> _The problem_: Copy the data below in full, exactly as it appears.

> _Exercise data_:
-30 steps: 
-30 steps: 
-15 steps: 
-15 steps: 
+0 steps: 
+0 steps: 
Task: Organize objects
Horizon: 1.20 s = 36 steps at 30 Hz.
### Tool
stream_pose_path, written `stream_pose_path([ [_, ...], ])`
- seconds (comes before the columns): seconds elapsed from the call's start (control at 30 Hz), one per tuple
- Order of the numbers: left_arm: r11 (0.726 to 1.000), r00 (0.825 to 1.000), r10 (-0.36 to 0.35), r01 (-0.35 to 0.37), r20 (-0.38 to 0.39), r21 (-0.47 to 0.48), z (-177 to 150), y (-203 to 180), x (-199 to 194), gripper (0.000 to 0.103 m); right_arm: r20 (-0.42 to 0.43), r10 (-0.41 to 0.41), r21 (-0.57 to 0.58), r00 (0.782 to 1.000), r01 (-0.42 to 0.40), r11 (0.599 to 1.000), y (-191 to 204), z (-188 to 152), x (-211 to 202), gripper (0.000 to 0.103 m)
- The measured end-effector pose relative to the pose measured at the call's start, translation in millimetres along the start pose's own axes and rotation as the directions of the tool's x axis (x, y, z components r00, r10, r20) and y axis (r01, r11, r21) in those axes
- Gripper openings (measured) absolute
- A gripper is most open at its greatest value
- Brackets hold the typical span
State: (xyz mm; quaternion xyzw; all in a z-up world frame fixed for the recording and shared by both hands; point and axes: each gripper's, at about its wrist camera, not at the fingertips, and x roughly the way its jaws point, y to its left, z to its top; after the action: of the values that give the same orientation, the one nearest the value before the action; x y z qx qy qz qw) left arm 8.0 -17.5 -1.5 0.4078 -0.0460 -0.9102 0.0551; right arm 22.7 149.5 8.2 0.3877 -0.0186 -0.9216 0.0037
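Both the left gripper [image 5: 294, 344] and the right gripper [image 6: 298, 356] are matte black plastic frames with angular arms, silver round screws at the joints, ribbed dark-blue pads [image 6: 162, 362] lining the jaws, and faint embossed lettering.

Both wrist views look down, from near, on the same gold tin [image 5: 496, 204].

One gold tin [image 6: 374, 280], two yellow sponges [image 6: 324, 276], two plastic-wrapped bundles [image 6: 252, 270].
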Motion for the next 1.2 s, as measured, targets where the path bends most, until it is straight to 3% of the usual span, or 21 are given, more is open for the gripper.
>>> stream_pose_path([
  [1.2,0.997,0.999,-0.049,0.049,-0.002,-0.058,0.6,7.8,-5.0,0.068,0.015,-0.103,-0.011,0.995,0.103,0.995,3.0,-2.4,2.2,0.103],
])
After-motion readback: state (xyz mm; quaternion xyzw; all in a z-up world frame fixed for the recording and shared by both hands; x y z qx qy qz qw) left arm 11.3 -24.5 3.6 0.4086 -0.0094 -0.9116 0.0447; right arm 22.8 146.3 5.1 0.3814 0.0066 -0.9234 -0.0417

> _Written solution_:
-30 steps: 
-30 steps: 
-15 steps: 
-15 steps: 
+0 steps: 
+0 steps: 
Task: Organize objects
Horizon: 1.20 s = 36 steps at 30 Hz.
### Tool
stream_pose_path, written `stream_pose_path([ [_, ...], ])`
- seconds (comes before the columns): seconds elapsed from the call's start (control at 30 Hz), one per tuple
- Order of the numbers: left_arm: r11 (0.726 to 1.000), r00 (0.825 to 1.000), r10 (-0.36 to 0.35), r01 (-0.35 to 0.37), r20 (-0.38 to 0.39), r21 (-0.47 to 0.48), z (-177 to 150), y (-203 to 180), x (-199 to 194), gripper (0.000 to 0.103 m); right_arm: r20 (-0.42 to 0.43), r10 (-0.41 to 0.41), r21 (-0.57 to 0.58), r00 (0.782 to 1.000), r01 (-0.42 to 0.40), r11 (0.599 to 1.000), y (-191 to 204), z (-188 to 152), x (-211 to 202), gripper (0.000 to 0.103 m)
- The measured end-effector pose relative to the pose measured at the call's start, translation in millimetres along the start pose's own axes and rotation as the directions of the tool's x axis (x, y, z components r00, r10, r20) and y axis (r01, r11, r21) in those axes
- Gripper openings (measured) absolute
- A gripper is most open at its greatest value
- Brackets hold the typical span
State: (xyz mm; quaternion xyzw; all in a z-up world frame fixed for the recording and shared by both hands; point and axes: each gripper's, at about its wrist camera, not at the fingertips, and x roughly the way its jaws point, y to its left, z to its top; after the action: of the values that give the same orientation, the one nearest the value before the action; x y z qx qy qz qw) left arm 8.0 -17.5 -1.5 0.4078 -0.0460 -0.9102 0.0551; right arm 22.7 149.5 8.2 0.3877 -0.0186 -0.9216 0.0037
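Both the left gripper [image 5: 294, 344] and the right gripper [image 6: 298, 356] are matte black plastic frames with angular arms, silver round screws at the joints, ribbed dark-blue pads [image 6: 162, 362] lining the jaws, and faint embossed lettering.

Both wrist views look down, from near, on the same gold tin [image 5: 496, 204].

One gold tin [image 6: 374, 280], two yellow sponges [image 6: 324, 276], two plastic-wrapped bundles [image 6: 252, 270].
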Motion for the next 1.2 s, as measured, targets where the path bends most, until it is straight to 3% of the usual span, or 21 are given, more is open for the gripper.
>>> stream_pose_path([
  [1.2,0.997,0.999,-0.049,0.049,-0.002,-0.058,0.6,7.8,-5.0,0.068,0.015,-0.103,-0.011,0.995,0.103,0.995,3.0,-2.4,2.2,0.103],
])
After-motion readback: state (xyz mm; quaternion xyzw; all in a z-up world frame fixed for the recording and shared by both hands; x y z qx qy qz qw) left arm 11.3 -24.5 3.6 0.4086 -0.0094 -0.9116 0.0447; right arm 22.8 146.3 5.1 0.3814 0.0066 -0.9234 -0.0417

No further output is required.